Dopo tre anni, l’amministrazione foggiana targata Mongelli chiude la lunga fase di risanamento, avviata sin dal suo insediamento. La giunta foggiana, infatti, ha aderito al fondo di rotazione ‘Salva Enti’, che farà ‘piovere’ sul municipio cittadino circa 37 milioni di euro (sui 45 concedibili ai comuni in difficoltà), così come confermato oggi dal Ministero degli Interni, per uscire dalle secche del pre-dissesto e scongiurare il crack finanziario. La cifra, ovviamente, va considerata come un prestito, da restituire in 10 anni con una manovra di risanamento presentata oggi al consiglio comunale, che ha ricevuto 24 voti a favore, nonostante la seconda convocazione (la paura di ‘chiudere baracca’ ha compattato tutti, partiti e consiglieri, che nei giorni scorsi erano tornati a far ‘pesare’ i loro voti per ottenere posti di gestione e strapuntini).

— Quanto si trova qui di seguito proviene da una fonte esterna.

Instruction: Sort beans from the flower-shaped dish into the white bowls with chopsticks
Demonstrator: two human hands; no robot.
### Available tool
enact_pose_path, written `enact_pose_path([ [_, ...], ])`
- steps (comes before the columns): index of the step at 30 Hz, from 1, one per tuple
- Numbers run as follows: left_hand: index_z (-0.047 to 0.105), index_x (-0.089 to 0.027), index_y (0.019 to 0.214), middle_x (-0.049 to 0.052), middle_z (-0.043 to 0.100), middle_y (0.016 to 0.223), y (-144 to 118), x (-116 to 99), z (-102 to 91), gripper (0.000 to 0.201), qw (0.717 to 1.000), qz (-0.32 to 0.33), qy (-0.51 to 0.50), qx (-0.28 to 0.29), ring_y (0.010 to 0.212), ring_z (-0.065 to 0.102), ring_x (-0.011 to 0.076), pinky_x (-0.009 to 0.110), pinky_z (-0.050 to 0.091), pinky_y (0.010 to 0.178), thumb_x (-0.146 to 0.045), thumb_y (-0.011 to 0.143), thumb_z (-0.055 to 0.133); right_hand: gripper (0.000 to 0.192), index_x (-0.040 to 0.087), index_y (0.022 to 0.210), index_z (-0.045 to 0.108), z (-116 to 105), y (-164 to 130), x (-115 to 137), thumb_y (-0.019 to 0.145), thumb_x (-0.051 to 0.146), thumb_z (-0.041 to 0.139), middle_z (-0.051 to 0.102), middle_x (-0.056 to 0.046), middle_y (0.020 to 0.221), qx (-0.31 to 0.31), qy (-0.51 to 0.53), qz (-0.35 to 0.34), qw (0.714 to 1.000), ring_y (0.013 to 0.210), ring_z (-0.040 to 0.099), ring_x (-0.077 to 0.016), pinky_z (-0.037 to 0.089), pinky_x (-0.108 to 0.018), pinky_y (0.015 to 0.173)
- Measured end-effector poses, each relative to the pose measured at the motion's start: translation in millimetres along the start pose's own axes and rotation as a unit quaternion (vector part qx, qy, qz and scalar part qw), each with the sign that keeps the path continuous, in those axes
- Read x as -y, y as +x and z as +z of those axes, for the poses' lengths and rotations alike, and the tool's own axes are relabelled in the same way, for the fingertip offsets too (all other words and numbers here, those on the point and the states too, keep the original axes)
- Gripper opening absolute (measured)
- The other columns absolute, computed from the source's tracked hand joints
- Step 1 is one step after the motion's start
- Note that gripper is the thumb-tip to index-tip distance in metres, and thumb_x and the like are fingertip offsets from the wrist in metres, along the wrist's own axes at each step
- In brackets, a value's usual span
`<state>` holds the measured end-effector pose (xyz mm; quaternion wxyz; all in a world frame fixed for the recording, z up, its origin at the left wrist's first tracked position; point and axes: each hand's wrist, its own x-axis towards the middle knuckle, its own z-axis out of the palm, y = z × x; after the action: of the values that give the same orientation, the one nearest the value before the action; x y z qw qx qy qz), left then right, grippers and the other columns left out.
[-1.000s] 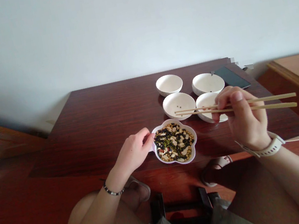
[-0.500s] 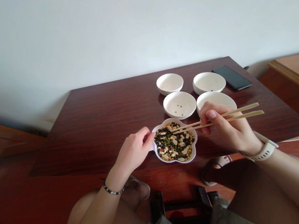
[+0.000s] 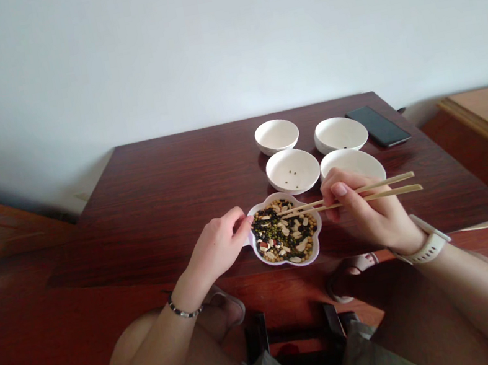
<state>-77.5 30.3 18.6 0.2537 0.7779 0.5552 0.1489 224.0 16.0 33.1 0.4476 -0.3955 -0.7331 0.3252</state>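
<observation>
A white flower-shaped dish (image 3: 320,246) at the table's front edge is filled with mixed beans and peanuts (image 3: 283,232), green, black, yellow and pale. My left hand (image 3: 222,240) pinches the dish's rim and handle on its left side. In my right hand (image 3: 361,206) is a pair of wooden chopsticks (image 3: 390,180), closed in my fingers. Their tips reach into the beans in the upper part of the dish; whether they grip a bean is too small to tell. Just behind the dish stands a white bowl (image 3: 282,169) with several small green beans in it.
A second white bowl (image 3: 277,134) stands at the back. To its right is another bowl (image 3: 334,132) with a small dark bean, and a fourth bowl (image 3: 356,161) is partly covered by my right hand. A dark phone (image 3: 378,126) lies on the brown table (image 3: 170,189) at right.
My right hand and the chopsticks have shifted slightly left, with the tips still among the beans. My left hand stays on the dish.
</observation>
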Motion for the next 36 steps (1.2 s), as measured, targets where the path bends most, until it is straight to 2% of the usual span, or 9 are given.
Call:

E’ stato l’assessore al Bilancio, Rocco Lisi, a spiegare la situazione: “Il dissesto ci costringerebbe a portare le tariffe al massimo, ma senza la possibilità di applicare qualsivoglia detrazione. I creditori vedrebbero liquefatti i propri crediti, le risorse sarebbero destinate solo al risanamento con una stretta sui servizi”. E, dunque, l’unica strada percorribile per l’amministrazione foggiana è quella del Salva Enti: “In questi tre anni abbiamo accolto il rischio politico e amministrativo che ha accompagnato il risanamento. – ha detto Mongelli – Abbiamo assunto atti difficili che hanno pesato sulla città. Se non avessimo seguito questa strada, il nostro Comune non avrebbe mai ottenuto l’ingresso al fondo”.

I vantaggi per l’amministrazione sono legati alla liquidità esterna, che affluirà nelle casse, e che che libereranno risorse oggi drenate da mutui, leasing e debiti. Il centrodestra, con gli interventi di Bruno Longo e Ciccio D’Emilio, ha contestato l’intera procedura, sollevato pregiudiziali, accusato il sindaco e la sua amministrazione di aver peggiorato le condizioni dell’ente e di non aver presentato dati credibili e certi. Al voto della maggioranza, al momento del voto, si è sommato quello dell’indipendente Giuseppe Trecca: “Voglio avere la tranquillità di poter affermare che, quando si è trattato di fare provvedimenti a favore della città, non mi sono tirato dentro. Il mio giudizio sulle procedure che hanno portato a questo atto resta comunque negativo. Non comprendo i motivi della sua soddisfazione – ha detto rivolgendosi al primo cittadino – perché stiamo raccogliendo una ciambella di salvataggio fornita dalla Stato, che sarebbe sciocco e miope rigettare. Ripeto, sono molto critico sull’operato della sua amministrazione”.

Dai banchi della maggioranza, i socialisti Angelo Benvenuto ed Emilio Piarullo, hanno assolto l’azione della precedente giunta Ciliberti e i bilanci di quegli anni. “Voto questo atto solo per spirito di appartenenza, per la ‘spada di Damocle’ del centrosinistra che ho sulla testa”, ha dichiarato l’ex assessore al bilancio. Diversa la posizione di un altro ex assessore della giunta Ciliberti, Claudio Sottile (Mep), che ha stigmatizzato “le delibere e gli atti che in passato ci hanno passato i dirigenti, da loro controfirmate”, ammettendo la responsabilità politica dell’attuale situazione di “dissesto” e si accinge a lasciare la presidenza della commissione bilancio.